My Summer of Hell | Teen Ink

My Summer of Hell

January 12, 2011
By Anonymous

In the summer of 2006, I had the worst summer of my life. I started hearing voices and I thought that they were ghosts. The voices liked to make fun of me, threaten me, argued with each other, and sometimes sounded like someone I knew. The voices that I usually heard sounded like two boys. I tried everything that I could think of to get the voices to stop such as going to someone else’s house, opening my door with the light on, and asking them to stop. During that time, paranoid thoughts went into my head like people thinking badly of me and people being aliens. A few days later, I went to my psychiatrist. The psychiatrist said that she wants me to go to a mental hospital in Sioux Falls, South Dakota and that it would be only a day and I believed it. My mom drove me to the hospital with my aunt riding along. When he got to the hospital and went to the rooms, I refused to stay there. A police officer came and forced me into the room while I was yelling for mom.


I lay down in bed for the entire second day. When a nurse kept on telling me to participate in activities, I said no because I would only be there for a day. The nurse kept telling me that it wouldn’t be a day, but I barely believed her. When Mom came to visit me, I heard the news that it wasn’t going to be for a day. For several days, all I did was lie in bed and sleep while hearing the voices bugging me. While lying there, I thought that there was a video camera in the room that shouldn’t be there. After those several days, I decided to start doing activities and meetings while taking my medication so that I could get out of there even though I’m shy.

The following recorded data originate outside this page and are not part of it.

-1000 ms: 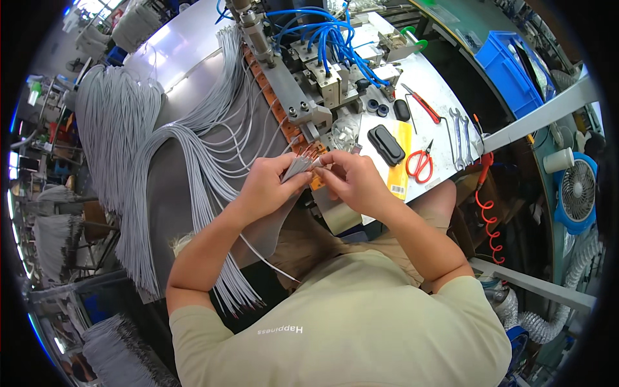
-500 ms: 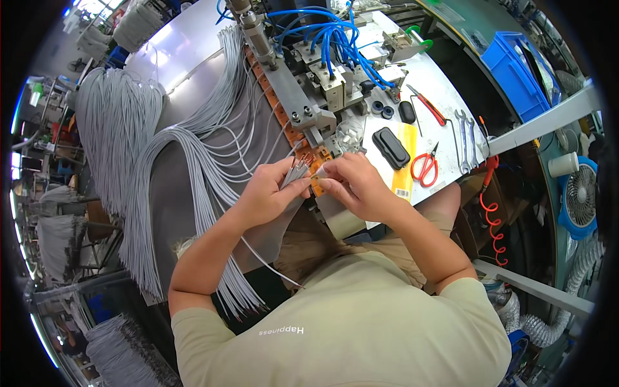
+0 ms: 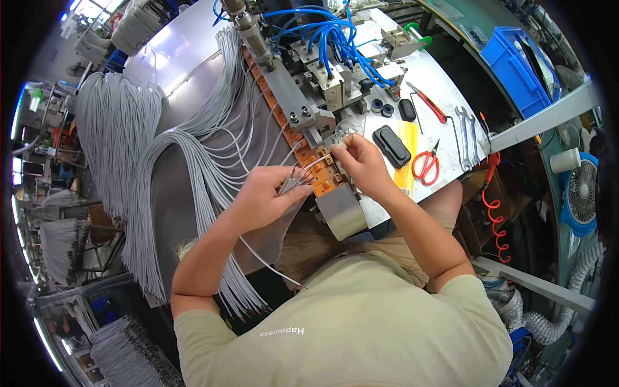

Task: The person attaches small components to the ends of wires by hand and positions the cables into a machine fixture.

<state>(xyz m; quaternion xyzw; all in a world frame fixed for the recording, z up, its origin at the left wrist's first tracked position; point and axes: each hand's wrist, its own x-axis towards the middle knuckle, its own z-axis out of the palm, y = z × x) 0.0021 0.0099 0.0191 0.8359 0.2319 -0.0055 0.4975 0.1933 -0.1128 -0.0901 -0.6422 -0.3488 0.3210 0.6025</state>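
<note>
My left hand point(image 3: 269, 193) is closed around a bunch of grey cables point(image 3: 294, 181), whose stripped copper ends stick out between thumb and fingers. Just right of it, my right hand point(image 3: 362, 162) pinches the end of one cable point(image 3: 320, 160) between thumb and fingertips. That cable stretches across an orange fixture block point(image 3: 326, 175) at the near end of the machine's orange rail point(image 3: 278, 113). Other grey cables run from the rail to the left, some seated in its slots. A metal block point(image 3: 342, 211) sits at the rail's near end.
Long bundles of grey cable point(image 3: 187, 151) drape over the table's left side. A machine with blue air hoses point(image 3: 322, 29) stands beyond the rail. On the right lie red-handled scissors point(image 3: 425, 166), a black case point(image 3: 391, 146), wrenches point(image 3: 465, 138) and a red knife point(image 3: 431, 106).
My right hand has moved away from the left, up and to the right, drawing one cable across the orange fixture. The left hand stays almost where it was, still gripping the bunch.
</note>
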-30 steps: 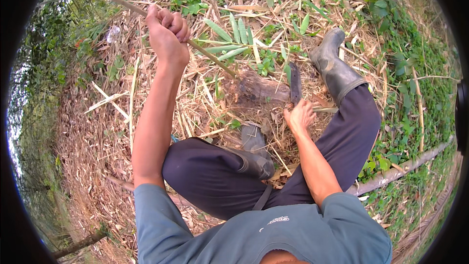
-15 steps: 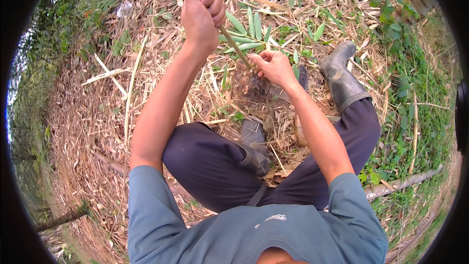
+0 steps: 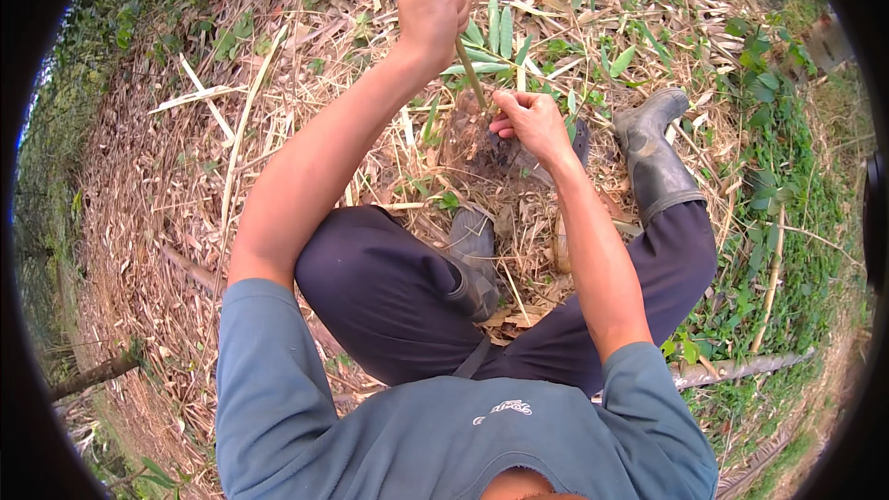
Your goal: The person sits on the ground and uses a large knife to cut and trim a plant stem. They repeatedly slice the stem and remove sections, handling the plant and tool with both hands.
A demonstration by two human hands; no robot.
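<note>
My left hand [image 3: 431,6] is wrapped round a thin greenish-brown stem [image 3: 473,77], held out ahead of me. The stem slants down to a dark, earthy clump [image 3: 483,146] on the ground between my boots. Beside the stem's lower end, my right hand [image 3: 535,126] has its thumb and forefinger pinched and the other fingers curled. Whatever may be between those fingertips is too small to make out. Long green leaves [image 3: 501,32] spread just beyond the stem.
Dry leaves and straw litter [image 3: 306,120] cover the ground. My rubber boots [image 3: 656,153] rest either side of the clump. Pale split strips [image 3: 248,120] lie at left. Green plants [image 3: 787,250] grow at right, near a fallen pole [image 3: 741,368].
My left hand has swung to the right with the stem, which now stands steeper in view. My right hand stays by its lower end, its fingertips slightly farther from the stem.
</note>
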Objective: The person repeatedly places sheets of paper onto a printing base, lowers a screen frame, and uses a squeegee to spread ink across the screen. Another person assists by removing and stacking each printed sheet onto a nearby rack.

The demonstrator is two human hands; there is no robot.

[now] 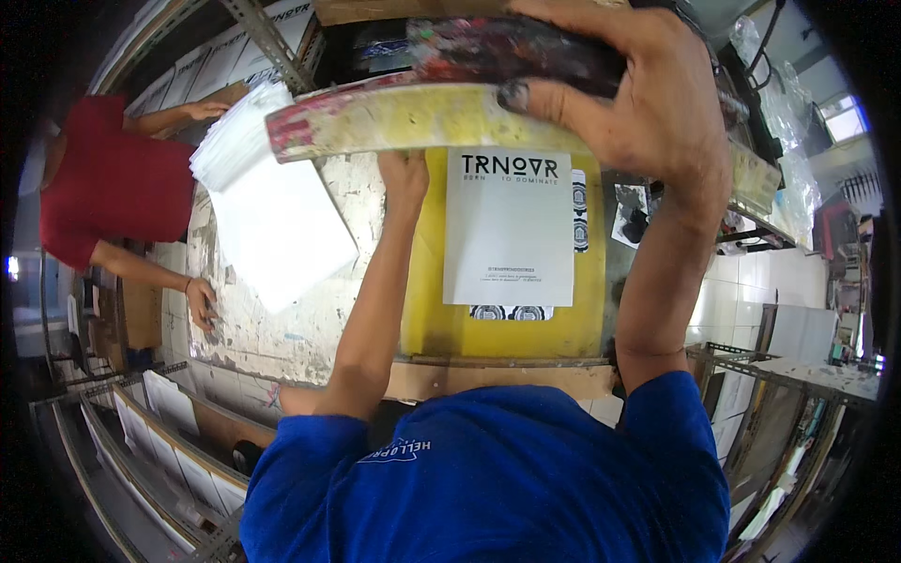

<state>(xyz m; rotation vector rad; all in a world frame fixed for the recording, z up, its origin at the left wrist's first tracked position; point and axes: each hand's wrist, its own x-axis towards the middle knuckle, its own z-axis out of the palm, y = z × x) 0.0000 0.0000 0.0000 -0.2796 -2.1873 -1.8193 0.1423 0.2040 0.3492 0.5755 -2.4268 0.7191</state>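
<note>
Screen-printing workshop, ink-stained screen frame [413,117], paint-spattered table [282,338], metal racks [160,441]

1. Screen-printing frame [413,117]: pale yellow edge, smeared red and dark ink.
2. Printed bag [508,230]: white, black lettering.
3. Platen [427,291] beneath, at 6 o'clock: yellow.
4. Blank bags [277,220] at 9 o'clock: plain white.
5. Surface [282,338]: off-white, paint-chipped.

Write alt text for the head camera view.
A person in a blue shirt lifts a paint-stained screen-printing frame, right hand gripping its top edge and left hand under it, above a white printed sheet on a yellow board. At left, a co-worker in red stands by a stack of white sheets.
</note>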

After over a month went by, Mom and the workers thought I should go somewhere else for treatment so I went to a mental hospital in Cherokee, Iowa. What I hated the most about the Cherokee hospital was that we had to go to the hospital’s school every weekday and the meals were usually gross. The voices continued to bug me. I stayed there till a day in August.



Even though the voices were gone from my time in Cherokee, I had to go to an out-patient program in my city. The out-patient program was for a few hours each day during the summer. In the out-patient program, the patients talked about their problems and did activities. During the first two days of my 7th grade year, I had to take school there.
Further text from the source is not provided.